Tony & Cynthea Zurich, Turkey, Greece, Mallorca travel blog

The Acropolis from the Ancient Agora

Ancient Agora, Stoa Attalus

Ancient Agora, Stoa Attalus

Ancient Agora, Temple Hephaistos

Ancient Agora, Temple Hephaistos

Ancient Agora

Hadrians' arch

Olympian of Zeus

Olympian of Zeus

Olympian of Zeus

Olympian of Zeus

Olympian of Zeus, Acropolis

Acrpolois from the Olympian of Zeus

Olympian of Zeus, Digby rides a tortise

Athens Gardens

Turtles in the gardens

Palace guards

Palace guard


It is Sunday, and many shops are closed, including the market and most of the street kiosks. It was another noisy night from the protesters, but there has been little sign of the immigrant community down the street where they flog off their stolen gear. Breakfast is the last of the stale bread with nutella nicked from a hotel we were at a while back. We meet Chris and Megan for a coffee before heading down to the metro station. The road to the town hall is closed off, and there are a few police and protesters about.

We head down to the metro and go our separate ways, we are off to see a few more of the ruins on our so-called pass, first stop is the Ancient Agora on the foothills of the Acropolis. The area was where administrative buildings, temples, public services and courts were. We learn that there was jury system in operation as early as the 5th C BC. The Stoa of Attalus houses the museum, and the buggers want a couple of Euro to visit this too. Tony tells the woman he has already paid to visit the site, and says he is sick of being charged extra for these places. She asks if we have the four day pass, and lets us both in, and we don’t use any more pass coupons. Hmmm, there was no mention of the pass when she first tried to get more Euros though! The sight is well spread out, and we are feeling the heat again already. They had water fountains here too, so we filled up our bottles when we arrived, and again as we left.

We climb the slope to the Temple of Hephaistos, built in 460BC this is the best preserved temple of antiquity.

We have a bite to eat at Thissio, and then take the metro around the hill to the Acropolis Station. From there walk down to Hadrian’s arch and on to the Olympian of Zeus where there are roman baths, classical houses and a section of the ancient fortified wall. A total of 16 (of 104) 17m columns have been preserved, one of which remains in pieces on the ground, felled during a storm in the late 1800s. We have to hurry through the visit, as once again the place closes at 3pm. On the way out Tony spots a tortoise and picks him up. He puts Digby on its’ back, and has to wait a while until the tortoise gets going again, but the picture was worth the wait.

Cynthea wants to get on a tram and just go “somewhere”, but we have done that before today. Besides, the massive National Gardens are across the road, and there is plenty of shade there, so we head across and eat our fruit.

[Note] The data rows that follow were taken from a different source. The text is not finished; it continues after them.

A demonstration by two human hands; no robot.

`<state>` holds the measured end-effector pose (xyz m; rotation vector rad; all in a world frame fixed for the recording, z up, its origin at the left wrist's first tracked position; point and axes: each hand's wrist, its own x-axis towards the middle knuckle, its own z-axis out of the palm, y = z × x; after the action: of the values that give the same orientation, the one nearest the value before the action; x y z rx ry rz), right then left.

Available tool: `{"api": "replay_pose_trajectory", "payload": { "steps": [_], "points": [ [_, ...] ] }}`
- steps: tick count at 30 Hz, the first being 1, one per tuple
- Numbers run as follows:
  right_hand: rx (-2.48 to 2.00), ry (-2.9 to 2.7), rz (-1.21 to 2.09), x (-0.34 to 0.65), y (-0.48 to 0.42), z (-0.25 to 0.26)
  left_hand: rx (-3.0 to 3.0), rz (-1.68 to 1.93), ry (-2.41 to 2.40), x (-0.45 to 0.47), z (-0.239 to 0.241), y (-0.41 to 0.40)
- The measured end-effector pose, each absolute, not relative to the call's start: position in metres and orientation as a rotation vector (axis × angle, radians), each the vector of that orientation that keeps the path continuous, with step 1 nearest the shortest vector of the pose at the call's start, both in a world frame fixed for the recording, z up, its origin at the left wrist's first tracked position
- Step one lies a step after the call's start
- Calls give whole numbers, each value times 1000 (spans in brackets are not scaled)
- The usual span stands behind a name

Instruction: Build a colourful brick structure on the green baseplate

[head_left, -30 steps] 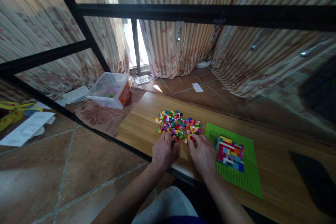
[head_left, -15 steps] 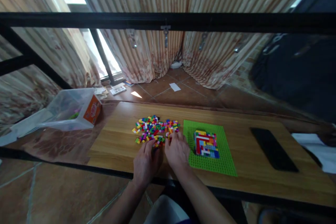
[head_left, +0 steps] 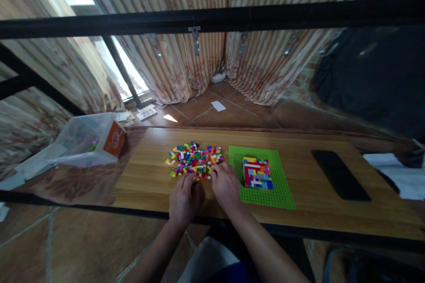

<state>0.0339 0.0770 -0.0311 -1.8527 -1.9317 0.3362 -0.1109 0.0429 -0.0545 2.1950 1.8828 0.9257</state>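
1. The left hand (head_left: 183, 199) and right hand (head_left: 226, 187) rest palm-down on the wooden table (head_left: 305, 212), fingertips at the near edge of the brick pile (head_left: 195, 162); whether either pinches a brick cannot be told.
2. Right of the pile, a green baseplate (head_left: 280, 192) carries a block of bricks (head_left: 256, 172).
3. A clear plastic tub (head_left: 86, 140) lies off the table's left end, its contents blurred.

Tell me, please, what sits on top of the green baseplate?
A flat block of joined multicoloured bricks sits on the green baseplate. The studs beneath it are covered.
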Motion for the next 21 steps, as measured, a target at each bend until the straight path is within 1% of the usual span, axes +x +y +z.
{"api": "replay_pose_trajectory", "payload": {
  "steps": [6,15,21],
  "points": [
    [-1815,-1993,281,35,81,-37,2167,958,1859,-111,-56,41],
    [-1747,-1877,373,31,92,-44,2204,994,1847,-112,-60,42],
    [-1570,-1650,544,37,81,-22,2200,1006,1836,-114,-63,42]
  ]
}}
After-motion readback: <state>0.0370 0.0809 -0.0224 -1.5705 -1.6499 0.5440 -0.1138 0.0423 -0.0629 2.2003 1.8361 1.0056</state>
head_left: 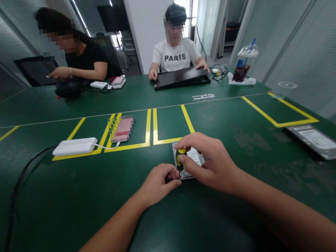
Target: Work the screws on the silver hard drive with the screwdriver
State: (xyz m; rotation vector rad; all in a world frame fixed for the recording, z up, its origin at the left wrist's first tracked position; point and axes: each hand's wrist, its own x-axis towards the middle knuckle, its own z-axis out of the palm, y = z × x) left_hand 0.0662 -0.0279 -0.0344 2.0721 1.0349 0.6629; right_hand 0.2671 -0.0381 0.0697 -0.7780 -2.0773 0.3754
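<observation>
A silver hard drive (195,155) with a white label lies flat on the green table, partly covered by my hands. In my right hand (214,159) is a short screwdriver (181,158) with a yellow and black handle. It stands nearly upright over the drive's lower left part, gripped between thumb and fingers. The screwdriver's tip is too small to make out. My left hand (161,183) has its fingers curled against the drive's lower left corner, holding it close to the screwdriver.
Another silver drive-like unit (321,141) lies at right. A white power bank (75,146) with a black cable joins a pink phone (123,129) at left. Yellow tape (173,140) marks the table. Across sit two people; one handles a black panel (181,77). A drink cup (243,64) stands far right.
</observation>
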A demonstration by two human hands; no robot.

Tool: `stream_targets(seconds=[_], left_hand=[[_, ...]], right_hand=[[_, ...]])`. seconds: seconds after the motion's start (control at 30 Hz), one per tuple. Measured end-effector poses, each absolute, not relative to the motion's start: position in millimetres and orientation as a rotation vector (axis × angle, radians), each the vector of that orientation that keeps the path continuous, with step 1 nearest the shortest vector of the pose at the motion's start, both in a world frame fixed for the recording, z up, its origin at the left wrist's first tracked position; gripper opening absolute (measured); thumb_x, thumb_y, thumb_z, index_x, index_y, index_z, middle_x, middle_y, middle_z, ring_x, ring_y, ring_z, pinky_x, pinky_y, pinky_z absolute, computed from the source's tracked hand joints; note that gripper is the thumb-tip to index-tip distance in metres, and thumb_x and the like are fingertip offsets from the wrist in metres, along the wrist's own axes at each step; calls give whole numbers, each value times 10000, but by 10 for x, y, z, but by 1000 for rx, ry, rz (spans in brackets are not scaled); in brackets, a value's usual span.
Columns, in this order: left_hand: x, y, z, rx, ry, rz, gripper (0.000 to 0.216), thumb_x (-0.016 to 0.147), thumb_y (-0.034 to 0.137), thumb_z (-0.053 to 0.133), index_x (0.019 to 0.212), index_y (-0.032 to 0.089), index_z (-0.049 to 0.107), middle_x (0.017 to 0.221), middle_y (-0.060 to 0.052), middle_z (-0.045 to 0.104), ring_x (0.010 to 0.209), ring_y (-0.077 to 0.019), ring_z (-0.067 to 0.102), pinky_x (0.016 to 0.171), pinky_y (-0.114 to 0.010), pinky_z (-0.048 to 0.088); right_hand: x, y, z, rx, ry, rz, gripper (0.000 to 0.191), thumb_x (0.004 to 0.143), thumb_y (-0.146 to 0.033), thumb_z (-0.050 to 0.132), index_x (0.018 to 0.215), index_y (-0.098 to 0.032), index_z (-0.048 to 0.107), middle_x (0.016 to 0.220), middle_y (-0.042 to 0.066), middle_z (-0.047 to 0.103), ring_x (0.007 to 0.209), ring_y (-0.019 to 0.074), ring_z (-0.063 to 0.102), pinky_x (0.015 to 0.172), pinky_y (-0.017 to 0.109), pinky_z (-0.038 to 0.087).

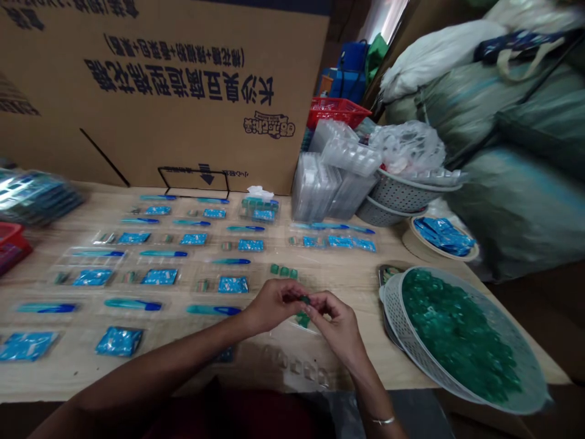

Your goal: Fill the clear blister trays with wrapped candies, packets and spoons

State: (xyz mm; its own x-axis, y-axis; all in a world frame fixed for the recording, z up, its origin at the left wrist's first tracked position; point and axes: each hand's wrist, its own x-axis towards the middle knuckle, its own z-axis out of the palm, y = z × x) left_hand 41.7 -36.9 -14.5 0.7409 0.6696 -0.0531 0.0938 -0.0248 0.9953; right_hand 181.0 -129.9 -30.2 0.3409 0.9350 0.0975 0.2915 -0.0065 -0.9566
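My left hand (270,303) and my right hand (337,326) meet above the front middle of the wooden table (320,280), fingers pinched together on small green pieces (303,310). A clear plastic blister tray (297,366) lies on the table just under my hands. A few more green pieces (283,271) sit on the table beyond my hands. To my right stands a white basket (390,305) full of green pieces (452,332).
Rows of clear trays with blue packets (158,277) and blue pens (132,303) cover the table's left and middle. Stacked empty blister trays (320,183), white colanders (402,195), a bowl of blue packets (441,236) and a big cardboard box (183,85) stand at the back. Sacks (512,152) fill the right.
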Motion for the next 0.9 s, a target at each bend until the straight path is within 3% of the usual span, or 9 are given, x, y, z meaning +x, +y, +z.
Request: stream_targets(seconds=[0.2, 0.33, 0.5, 0.6, 0.67, 0.73, 0.83, 0.9], left_hand=[[292, -434, -117, 1864, 612, 539, 213, 765, 177, 571, 942, 164, 689, 878, -47, 708, 774, -153, 610, 704, -246, 462], [244, -416, -142, 1921, 624, 542, 277, 761, 87, 468, 908, 160, 691, 868, -51, 713, 784, -156, 632, 712, -248, 464], [227, -448, -134, 1762, 667, 551, 197, 731, 112, 514, 807, 159, 690, 746, -16, 697, 688, -137, 606, 629, -217, 442], [224, -464, -154, 1597, 715, 555, 62, 706, 170, 587, 677, 142, 634, 610, 8, 626, 575, -109, 544, 548, -201, 406], [227, -438, -182, 1603, 728, 527, 83, 710, 190, 596, 642, 142, 597, 577, 18, 587, 544, -100, 516, 521, -198, 394], [237, -379, -216, 1749, 741, 488, 48, 707, 175, 602, 743, 147, 618, 687, -3, 629, 617, -120, 553, 578, -220, 437], [263, -266, -274, 2118, 783, 367, 306, 698, 121, 607, 1002, 161, 613, 1018, -73, 656, 943, -204, 588, 833, -323, 470], [279, -203, -312, 2328, 799, 230, 311, 710, 94, 584, 1015, 150, 607, 1081, -102, 637, 1078, -240, 541, 931, -376, 430]], right_hand=[[1688, -1297, -312, -1445, -979, 901, 249, 703, -416, 691, 754, -173, 672, 671, 27, 676, 597, 144, 592, 539, 247, 476], [1639, -1297, -308, -1435, -935, 1007, 289, 697, -455, 696, 750, -171, 676, 631, 19, 658, 559, 139, 578, 531, 253, 477], [1555, -1315, -321, -1413, -930, 940, 276, 704, -443, 696, 699, -175, 630, 623, 2, 621, 580, 126, 546, 546, 231, 452], [1537, -1343, -355, -1370, -916, 971, 253, 708, -418, 698, 724, -182, 609, 673, 5, 631, 620, 133, 558, 575, 235, 460], [1586, -1330, -376, -1373, -953, 992, 239, 718, -405, 687, 728, -184, 597, 662, -1, 622, 601, 131, 553, 557, 233, 452], [1699, -1258, -394, -1452, -1059, 903, 197, 743, -374, 664, 739, -189, 596, 668, -3, 616, 610, 138, 558, 563, 238, 448], [1934, -1042, -430, -1586, -1358, 567, 88, 802, -279, 580, 777, -199, 605, 754, 21, 628, 720, 168, 590, 657, 268, 459], [2071, -883, -472, -1625, -1587, 393, 89, 823, -209, 521, 793, -205, 605, 803, 34, 627, 776, 176, 594, 704, 277, 455]])
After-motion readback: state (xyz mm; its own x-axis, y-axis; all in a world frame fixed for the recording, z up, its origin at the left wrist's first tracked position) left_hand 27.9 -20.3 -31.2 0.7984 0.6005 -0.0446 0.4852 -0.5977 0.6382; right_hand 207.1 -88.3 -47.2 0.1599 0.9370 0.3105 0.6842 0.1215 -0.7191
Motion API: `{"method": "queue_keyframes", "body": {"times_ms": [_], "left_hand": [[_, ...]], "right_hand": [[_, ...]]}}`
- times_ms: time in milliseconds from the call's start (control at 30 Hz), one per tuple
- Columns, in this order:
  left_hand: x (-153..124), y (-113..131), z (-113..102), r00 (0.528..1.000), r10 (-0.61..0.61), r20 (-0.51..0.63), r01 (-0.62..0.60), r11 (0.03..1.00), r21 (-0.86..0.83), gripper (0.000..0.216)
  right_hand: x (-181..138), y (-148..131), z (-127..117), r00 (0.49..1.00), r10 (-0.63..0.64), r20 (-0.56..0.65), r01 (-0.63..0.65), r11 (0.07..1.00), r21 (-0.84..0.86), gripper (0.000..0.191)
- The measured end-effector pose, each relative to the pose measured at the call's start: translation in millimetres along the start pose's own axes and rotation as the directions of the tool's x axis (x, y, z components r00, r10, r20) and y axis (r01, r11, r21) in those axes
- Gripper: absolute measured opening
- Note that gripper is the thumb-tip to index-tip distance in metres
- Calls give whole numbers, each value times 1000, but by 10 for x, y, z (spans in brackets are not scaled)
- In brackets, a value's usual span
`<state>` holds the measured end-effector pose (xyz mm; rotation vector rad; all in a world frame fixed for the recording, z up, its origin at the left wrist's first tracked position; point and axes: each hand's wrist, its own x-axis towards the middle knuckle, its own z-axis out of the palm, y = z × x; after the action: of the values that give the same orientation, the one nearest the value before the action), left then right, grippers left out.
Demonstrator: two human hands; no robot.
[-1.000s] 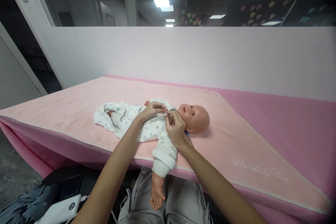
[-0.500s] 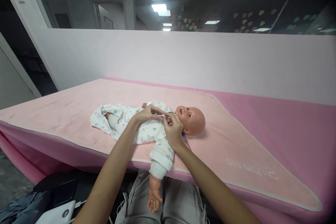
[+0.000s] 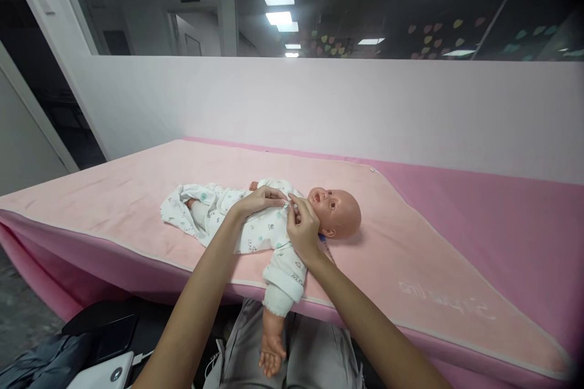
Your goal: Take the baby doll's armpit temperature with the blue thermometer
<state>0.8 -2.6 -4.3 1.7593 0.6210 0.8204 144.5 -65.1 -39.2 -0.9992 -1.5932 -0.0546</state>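
A baby doll lies on its back with its head to the right. It wears a white printed baby outfit whose leg part lies loose at the left. My left hand rests over the doll's chest, its thumb and fingertips pinching the front of the outfit. Just below the doll's chin my right hand pinches the cloth near the collar, so the fingertips of both hands almost meet. The exact bit of cloth between them is hidden. One doll arm hangs over the table's front edge, its sleeve cuff folded back.
A pale pink blanket covers the table over a darker pink cloth. Behind rises a white wall with a window above it. At the lower left are a white device, a dark phone and grey fabric.
My fingers have drawn closer together at the doll's collar, with the left hand flattening over the chest. The whole view has shifted slightly; the doll lies as before.
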Motion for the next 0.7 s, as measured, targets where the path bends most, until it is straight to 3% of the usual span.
{"method": "queue_keyframes", "body": {"times_ms": [267,567,700], "left_hand": [[44,-33,16,1000,-3,2,3,998,-68,16],[5,37,67,994,38,-102,-41,999,-28,21],[7,15,72,981,68,-184,-63,998,31,21]], "right_hand": [[8,-12,-9,999,21,26,-21,999,31,23],[20,-3,-21,999,-21,45,21,1000,2,25],[8,-4,-8,995,-97,24,98,995,-33,25]]}}
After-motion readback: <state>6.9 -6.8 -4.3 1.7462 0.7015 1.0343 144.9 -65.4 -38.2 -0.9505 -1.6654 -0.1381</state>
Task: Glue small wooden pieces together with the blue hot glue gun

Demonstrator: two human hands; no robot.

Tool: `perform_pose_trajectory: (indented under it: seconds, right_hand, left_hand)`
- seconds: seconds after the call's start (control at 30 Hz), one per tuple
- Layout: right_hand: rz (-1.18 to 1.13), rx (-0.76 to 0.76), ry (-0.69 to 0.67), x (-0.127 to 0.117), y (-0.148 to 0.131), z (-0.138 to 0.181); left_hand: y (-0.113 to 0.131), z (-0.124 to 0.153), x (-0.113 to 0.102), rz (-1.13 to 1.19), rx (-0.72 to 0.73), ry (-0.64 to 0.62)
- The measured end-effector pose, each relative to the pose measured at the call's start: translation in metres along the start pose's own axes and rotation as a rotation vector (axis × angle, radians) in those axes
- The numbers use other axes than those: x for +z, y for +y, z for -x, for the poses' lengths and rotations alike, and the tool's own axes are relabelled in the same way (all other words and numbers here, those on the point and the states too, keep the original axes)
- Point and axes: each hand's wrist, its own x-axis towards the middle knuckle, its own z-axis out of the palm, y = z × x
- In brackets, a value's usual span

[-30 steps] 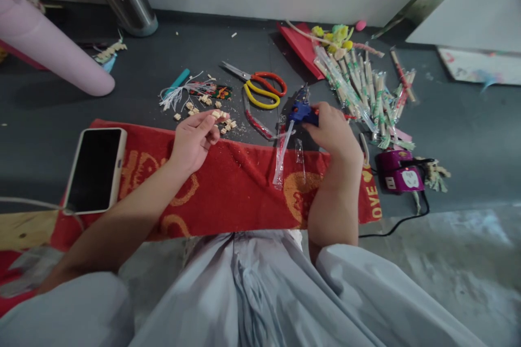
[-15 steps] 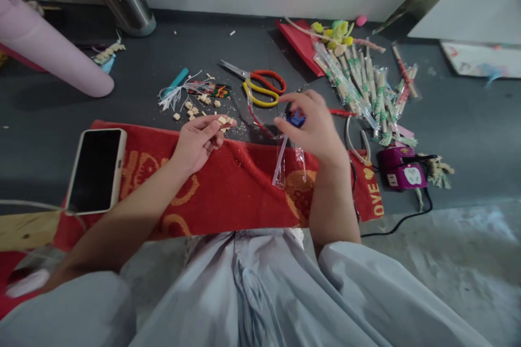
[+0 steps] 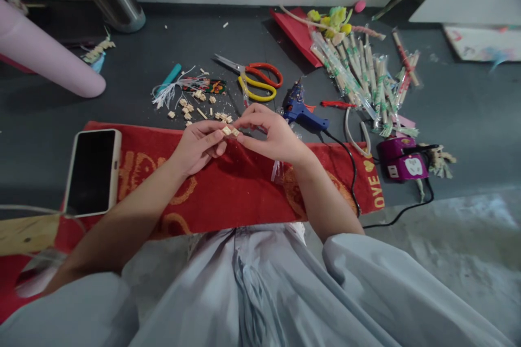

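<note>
Thumb and fingers of my left hand (image 3: 198, 147) pinch a small pale wooden piece (image 3: 227, 130) made of short stick-like bits. My right hand (image 3: 272, 134) meets it from the other side, its thumb and fingertips closed on the piece's right end. Just beyond lie several more pale pieces (image 3: 187, 107) and crumbs, some partly hidden by my fingers. To the right of my right hand rests a blue glue gun (image 3: 301, 111), with its black cord running toward me. Both hands are over the far edge of a red towel (image 3: 228, 195).
Scissors (image 3: 260, 78) with red and yellow handles lie beyond my hands. Wrapped chopsticks (image 3: 362, 76) are heaped at the back right, near a purple power adapter (image 3: 401, 160). A phone (image 3: 93, 172) lies on the towel's left end. A pink bottle-like object (image 3: 52, 49) leans in at left.
My right hand has left the glue gun, which now lies in full view on the table. It has moved left to the wooden piece in my left hand.
</note>
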Motion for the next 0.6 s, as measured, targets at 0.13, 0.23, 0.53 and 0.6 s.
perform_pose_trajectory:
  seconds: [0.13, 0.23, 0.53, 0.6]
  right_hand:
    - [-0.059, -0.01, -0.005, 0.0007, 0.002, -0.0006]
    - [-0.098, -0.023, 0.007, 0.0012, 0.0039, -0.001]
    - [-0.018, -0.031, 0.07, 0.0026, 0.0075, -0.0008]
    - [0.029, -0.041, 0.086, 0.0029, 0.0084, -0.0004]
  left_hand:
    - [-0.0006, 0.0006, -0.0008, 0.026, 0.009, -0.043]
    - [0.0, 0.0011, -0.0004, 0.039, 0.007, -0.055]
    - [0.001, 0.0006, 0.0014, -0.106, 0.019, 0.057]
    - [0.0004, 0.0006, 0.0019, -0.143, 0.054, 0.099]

We have a bit of a map to take us through the gardens, but as with many places here a lot is guess work, the paths don’t go straight, they meander through the gardens, and we end up on the East side, when we needed to be on the West. Bugger. We head out on to the street and meet up with soldiers in traditional costume after the changing of the guard at the tomb of the unknown soldier, near Syntagma Sq. There are also a couple of guard houses on this street, and Tony takes a couple of sneaky photos, unsure if he is allowed to or not.

Around the corner is the Presidential Guard house, and along this street are many embassies. Signs of unrest are about, “bureaucrats go home” notices on the power poles along the street. We look at the bus tours of Athens, Cynthea has been wanting to take in one of these. As it is after 4pm we can have it half price, use the ticket until 8pm, and come back tomorrow (4-8pm again). But we have already been over the route on foot, probably twice for some parts of it, so we give it a miss.

At the corner is Parliament Building, and along the road is the tomb of the unknown soldier, guarded by two soldiers in the traditional costume (it is not only the Scots that wear skirts!). Tourists are allowed up beside the guards to have their photos taken, but only one at a time. The soldiers are standing absolutely still and expressionless for their hour of duty. Cynthea and Digby get their photo taken with a guard.

We take the metro back to Monastiraki, and head up the hill to the hotel. Most of the shops are closed, including the cafes, so we don’t get anything for tea. We find a kiosk open, Tony grabs a couple of coldies, and Cynthea gets a sprite. We get some bananas from a fruit vendor near the hotel, tea is sorted. There is someone else in the room, but no sign of her when we get back. Tony is up on the roof talking to a couple from Wellington, and the Aussies he met last night.

We head back to the room and have company, a girl from Bulgaria. She is a bit of a moaner, complaining about everything. She says there is a bad smell (wasn’t Tony, he had just had a shower, and the smelly shoes are outside), but Cynthea is dressing a cut on his toe and the alcohol swab smells a bit funny, so we figure it is that. We also have a citronella dot on our arm to keep the mossies at bay, so it could be that too. It looks like she has turned in for the night, and we ask if she wants the lights out, but she says she says it is ok.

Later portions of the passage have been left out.